Re: Weather zones.

From: Chris Jacobson (fear@ATHENET.NET)
Date: 04/24/98


On 4/24/98 3:13 AM, Patrick J. Dughi (dughi@IMAXX.NET) stated:

>        Of course, this wouldn't have much to do with a world-wide climate
>would it? You could still have winter next to desert.  Sigh. It would be
>nice if there was some way to do that..

Well there is... have an "inheriting effect".  To do this you would need
to add to the zone file a list of zones it is "adjacent to" (inheriting
from) for weather.  This is where Pressure coms in handy - the MUD has to
try to keep pressure balanced, so when a zone's pressure increases, it
has to decrease at nearby zones, etc.

Thus, zone 1 could have:

inherit from zone 2: 20% of pressure change
inherit from zone 3: 10% of humid change

Zone 2:
inherit from zone 1: 20% of pressure change
inherit from zone 3: 1% of humid change

Zone 3:
inherit from zone 1: 20% of humid change          // Who says they have
to be equal?
inherit from zone 2: 5% of pressure change        // Or of the same
category!

Of course limits would be in effect too... and special "events" (perhaps
imm-triggered, or not) could change an entire zone's stats, which would
start to "disperse" out across the zones, such as:

You would not want to start applying changes immediately, either: run
through the list of zones, calculate all the changes and building linked
lists of changes for each zone, then run through and apply all the
buffered changes.

Day zero: Zone 1 = 0 pressure, 0 humid
          Zone 2 = 5 pressure, 0 humid
          Zone 3 = -5 pressure, 30 humid

Day one: (additions first)
          Zone 1 = 0 pressure      += .2*5 (from zone 2)    = +1
          Zone 1 = 0 humid         += .1*30 (from zone 3)   = +3
          Zone 2 = 20 pressure     += .2*0 (from zone 1)    = +0
          Zone 2 = 0 humid         += .01*30 (from zone 3)  = +.3
          Zone 3 = -5 pressure     += .05*5 (from zone 2)   = +.25
          Zone 3 = 30 humid        += .2*0 (from zone 1)    = +0

         (now subtractions - these built at same time as additions, since
its just
          the inverse of the addition data)
          Zone 1 = 0 pressure      -= .2*0 (to zone 2)      = -0
          Zone 1 = 0 humid         -= .2*0 (to zone 3)      = -0
          Zone 2 = 20 pressure     -= .2*5 (to zone 1)      = -1
          Zone 2 = 20 pressure     -= .05*5 (to zone 3)     = -.25
          Zone 3 = 30 humid        -= .1*30 (to zone 3)     = -3
          Zone 3 = 30 humid        -= .01*30 (to zone 2)    = -.3

Totalled: Zone 1, pressure         = 0 + 1                  = 1
          Zone 1, humid            = 0 + 3                  = 3
          Zone 2, pressure         = 20 - 1 - .25           = 18.25
          Zone 2, humid            = 0
          Zone 3, pressure         = -5 + .25               = -4.75
          Zone 3, humid            = 30 - 3 - .3            = 26.7

(BTW using floats is good here, and you can round off later, but you want
something with a greater precision than 1, like a precision of .1 -
allowing you 3 digits to play with, rather than 2, and keeping it in a
percentile format - or better, use a signed float, and keep it between
-50.0 and 50.0, with 0.00 being avg!).

Add events in to change things dramatically - say, a volcano eruption,
which would cause a major increase in humidity, pressure, temperature,
and dust/cloudiness, which would easily spread across several zones.  Or
if its just an active vent, constantly putting out minor changes.

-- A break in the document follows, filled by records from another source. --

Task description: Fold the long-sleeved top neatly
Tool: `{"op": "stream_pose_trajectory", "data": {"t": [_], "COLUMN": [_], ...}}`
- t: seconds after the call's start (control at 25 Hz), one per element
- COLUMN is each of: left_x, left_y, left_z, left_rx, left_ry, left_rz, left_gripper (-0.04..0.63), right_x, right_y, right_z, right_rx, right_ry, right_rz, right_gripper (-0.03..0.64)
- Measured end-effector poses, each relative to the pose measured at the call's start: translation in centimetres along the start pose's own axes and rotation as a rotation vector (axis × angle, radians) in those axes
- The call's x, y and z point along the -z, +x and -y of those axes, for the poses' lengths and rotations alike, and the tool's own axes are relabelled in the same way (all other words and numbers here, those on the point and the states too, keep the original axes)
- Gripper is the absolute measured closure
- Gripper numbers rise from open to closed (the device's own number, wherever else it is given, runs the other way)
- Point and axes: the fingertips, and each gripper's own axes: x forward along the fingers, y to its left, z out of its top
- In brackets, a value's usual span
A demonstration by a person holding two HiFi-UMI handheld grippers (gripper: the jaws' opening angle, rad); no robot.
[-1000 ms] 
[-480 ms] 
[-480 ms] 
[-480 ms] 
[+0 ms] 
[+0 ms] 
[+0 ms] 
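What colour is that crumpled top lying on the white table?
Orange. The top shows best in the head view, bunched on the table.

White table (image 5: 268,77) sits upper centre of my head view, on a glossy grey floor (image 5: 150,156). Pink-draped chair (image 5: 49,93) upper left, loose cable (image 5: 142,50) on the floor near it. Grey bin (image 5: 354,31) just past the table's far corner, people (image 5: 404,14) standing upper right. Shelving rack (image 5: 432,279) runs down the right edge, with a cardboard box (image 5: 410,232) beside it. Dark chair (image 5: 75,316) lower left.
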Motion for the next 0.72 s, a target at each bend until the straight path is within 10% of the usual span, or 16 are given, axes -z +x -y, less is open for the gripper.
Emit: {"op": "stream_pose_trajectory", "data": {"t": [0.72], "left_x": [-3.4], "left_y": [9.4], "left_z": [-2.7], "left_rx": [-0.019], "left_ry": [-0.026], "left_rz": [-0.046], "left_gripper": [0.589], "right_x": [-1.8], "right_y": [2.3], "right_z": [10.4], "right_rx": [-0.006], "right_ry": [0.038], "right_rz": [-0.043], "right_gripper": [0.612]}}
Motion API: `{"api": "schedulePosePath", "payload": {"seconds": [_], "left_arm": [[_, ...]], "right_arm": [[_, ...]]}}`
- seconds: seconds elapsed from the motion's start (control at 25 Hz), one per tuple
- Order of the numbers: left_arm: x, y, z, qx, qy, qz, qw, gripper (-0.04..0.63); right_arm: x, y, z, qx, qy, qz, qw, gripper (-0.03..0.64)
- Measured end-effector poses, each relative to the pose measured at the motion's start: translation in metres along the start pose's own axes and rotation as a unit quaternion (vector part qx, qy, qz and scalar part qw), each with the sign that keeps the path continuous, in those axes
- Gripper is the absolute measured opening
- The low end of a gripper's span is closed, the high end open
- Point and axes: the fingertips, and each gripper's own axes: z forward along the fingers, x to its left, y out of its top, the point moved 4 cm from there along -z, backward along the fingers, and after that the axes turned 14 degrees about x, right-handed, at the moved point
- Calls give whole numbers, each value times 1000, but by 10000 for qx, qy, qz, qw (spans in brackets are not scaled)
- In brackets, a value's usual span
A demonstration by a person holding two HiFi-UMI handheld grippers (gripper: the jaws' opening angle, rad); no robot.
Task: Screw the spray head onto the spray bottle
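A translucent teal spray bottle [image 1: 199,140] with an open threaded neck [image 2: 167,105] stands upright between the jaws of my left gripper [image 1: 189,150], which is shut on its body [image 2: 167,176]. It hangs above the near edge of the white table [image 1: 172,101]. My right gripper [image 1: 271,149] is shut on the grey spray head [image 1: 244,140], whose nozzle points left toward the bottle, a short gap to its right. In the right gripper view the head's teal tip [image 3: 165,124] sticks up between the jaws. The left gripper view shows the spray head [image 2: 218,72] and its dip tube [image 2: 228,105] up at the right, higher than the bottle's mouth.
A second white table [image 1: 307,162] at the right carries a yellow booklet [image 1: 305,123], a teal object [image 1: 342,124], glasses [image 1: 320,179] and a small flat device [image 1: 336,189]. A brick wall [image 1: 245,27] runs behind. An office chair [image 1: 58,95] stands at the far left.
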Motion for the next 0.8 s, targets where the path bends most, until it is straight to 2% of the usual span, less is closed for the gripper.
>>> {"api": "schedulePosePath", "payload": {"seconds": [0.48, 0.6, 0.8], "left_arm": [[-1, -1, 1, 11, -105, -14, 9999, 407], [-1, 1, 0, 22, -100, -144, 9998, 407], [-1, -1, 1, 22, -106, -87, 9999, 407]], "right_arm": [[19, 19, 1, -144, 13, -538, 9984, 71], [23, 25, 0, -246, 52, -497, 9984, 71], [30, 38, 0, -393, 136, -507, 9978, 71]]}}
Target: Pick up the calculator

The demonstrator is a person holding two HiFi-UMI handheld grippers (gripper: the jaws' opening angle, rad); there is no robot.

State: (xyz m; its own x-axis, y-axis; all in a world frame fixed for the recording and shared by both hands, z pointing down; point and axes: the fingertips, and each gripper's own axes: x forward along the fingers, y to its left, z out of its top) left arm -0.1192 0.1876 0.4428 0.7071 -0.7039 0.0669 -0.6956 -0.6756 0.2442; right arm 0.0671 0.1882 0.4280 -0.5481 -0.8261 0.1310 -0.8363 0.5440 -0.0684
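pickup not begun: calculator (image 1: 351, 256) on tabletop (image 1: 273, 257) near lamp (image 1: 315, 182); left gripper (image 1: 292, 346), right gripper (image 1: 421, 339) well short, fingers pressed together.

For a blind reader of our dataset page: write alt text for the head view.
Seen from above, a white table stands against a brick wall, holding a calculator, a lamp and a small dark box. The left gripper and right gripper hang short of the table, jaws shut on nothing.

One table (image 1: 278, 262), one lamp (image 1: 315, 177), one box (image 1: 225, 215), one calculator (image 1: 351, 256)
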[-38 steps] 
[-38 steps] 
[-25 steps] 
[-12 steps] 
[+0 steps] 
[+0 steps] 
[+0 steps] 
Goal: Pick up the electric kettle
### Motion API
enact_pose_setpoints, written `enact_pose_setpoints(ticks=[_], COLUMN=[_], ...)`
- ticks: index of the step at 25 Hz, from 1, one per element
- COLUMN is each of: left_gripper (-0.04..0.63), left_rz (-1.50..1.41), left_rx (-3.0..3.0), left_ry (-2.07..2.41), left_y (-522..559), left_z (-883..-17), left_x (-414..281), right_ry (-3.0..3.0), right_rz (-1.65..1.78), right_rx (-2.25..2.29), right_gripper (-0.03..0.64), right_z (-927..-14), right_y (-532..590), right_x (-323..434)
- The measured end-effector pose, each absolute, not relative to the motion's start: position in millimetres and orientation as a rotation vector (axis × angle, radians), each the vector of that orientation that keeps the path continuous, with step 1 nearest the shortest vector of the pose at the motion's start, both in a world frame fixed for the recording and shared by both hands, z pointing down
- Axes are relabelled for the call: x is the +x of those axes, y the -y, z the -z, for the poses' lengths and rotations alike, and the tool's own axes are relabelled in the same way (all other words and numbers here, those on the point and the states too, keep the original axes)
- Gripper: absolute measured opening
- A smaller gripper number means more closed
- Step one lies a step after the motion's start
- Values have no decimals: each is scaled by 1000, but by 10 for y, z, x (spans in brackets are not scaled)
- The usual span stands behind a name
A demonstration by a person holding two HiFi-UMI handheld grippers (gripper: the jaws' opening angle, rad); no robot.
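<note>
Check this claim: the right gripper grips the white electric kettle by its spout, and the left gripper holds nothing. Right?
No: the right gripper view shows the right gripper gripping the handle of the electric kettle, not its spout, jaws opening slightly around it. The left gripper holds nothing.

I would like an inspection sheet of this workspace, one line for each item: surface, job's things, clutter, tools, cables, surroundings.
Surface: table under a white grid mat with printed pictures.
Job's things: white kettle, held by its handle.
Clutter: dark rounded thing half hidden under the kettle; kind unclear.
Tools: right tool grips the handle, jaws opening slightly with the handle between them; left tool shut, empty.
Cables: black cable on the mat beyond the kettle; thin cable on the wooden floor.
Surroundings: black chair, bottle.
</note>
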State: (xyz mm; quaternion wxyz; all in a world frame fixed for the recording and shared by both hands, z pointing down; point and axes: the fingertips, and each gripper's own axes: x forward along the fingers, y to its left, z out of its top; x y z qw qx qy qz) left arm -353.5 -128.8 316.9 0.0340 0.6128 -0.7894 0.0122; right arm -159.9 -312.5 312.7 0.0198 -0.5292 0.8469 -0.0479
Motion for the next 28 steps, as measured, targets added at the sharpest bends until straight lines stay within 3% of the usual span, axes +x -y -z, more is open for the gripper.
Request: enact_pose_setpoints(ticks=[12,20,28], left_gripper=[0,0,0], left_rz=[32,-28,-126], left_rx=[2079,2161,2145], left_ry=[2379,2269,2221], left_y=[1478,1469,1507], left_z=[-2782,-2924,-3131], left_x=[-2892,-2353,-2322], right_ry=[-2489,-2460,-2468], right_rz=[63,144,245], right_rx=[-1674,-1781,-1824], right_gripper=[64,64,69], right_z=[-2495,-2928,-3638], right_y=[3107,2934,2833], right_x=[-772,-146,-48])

You can also apply weather effects, such as wind: lower pressure zones
will have wind moving in (bringing nearby humidity), and higher pressure
zones will have wind moving out (carrying away humidity).

If one wanted, one could do this on an hourly or continuous effect!

If you start out with some good default values, or randomized (best), or
you start with NULL and cause several "random events" (rainstorm, etc),
you could end up with good effects.  Of course, over time things would
start to "settle down" - of course, thats the way it is in the real world
- or would be, if there was no change.  Natural events, and gravity and
changing sunlight affect the entire world.  So, perhaps use a "nighttime
cooling" effect, if you run the weather system by hour.  When it is cool
out, pressure drops (or was it the other way around - the standard
physics laws of hot/cold can't quite apply, so it might be reversed).

Apply monthly effects to certain zones, maybe even monthly changes to
minimum/maximum.  If you wanted to simulate a "warming pattern" occuring
in certain zones, have the global minimum/maximum increase by X, and
decrease by X-.1 or so over the course of a year.  In time, the zone
would have an extremely high min and max temperature!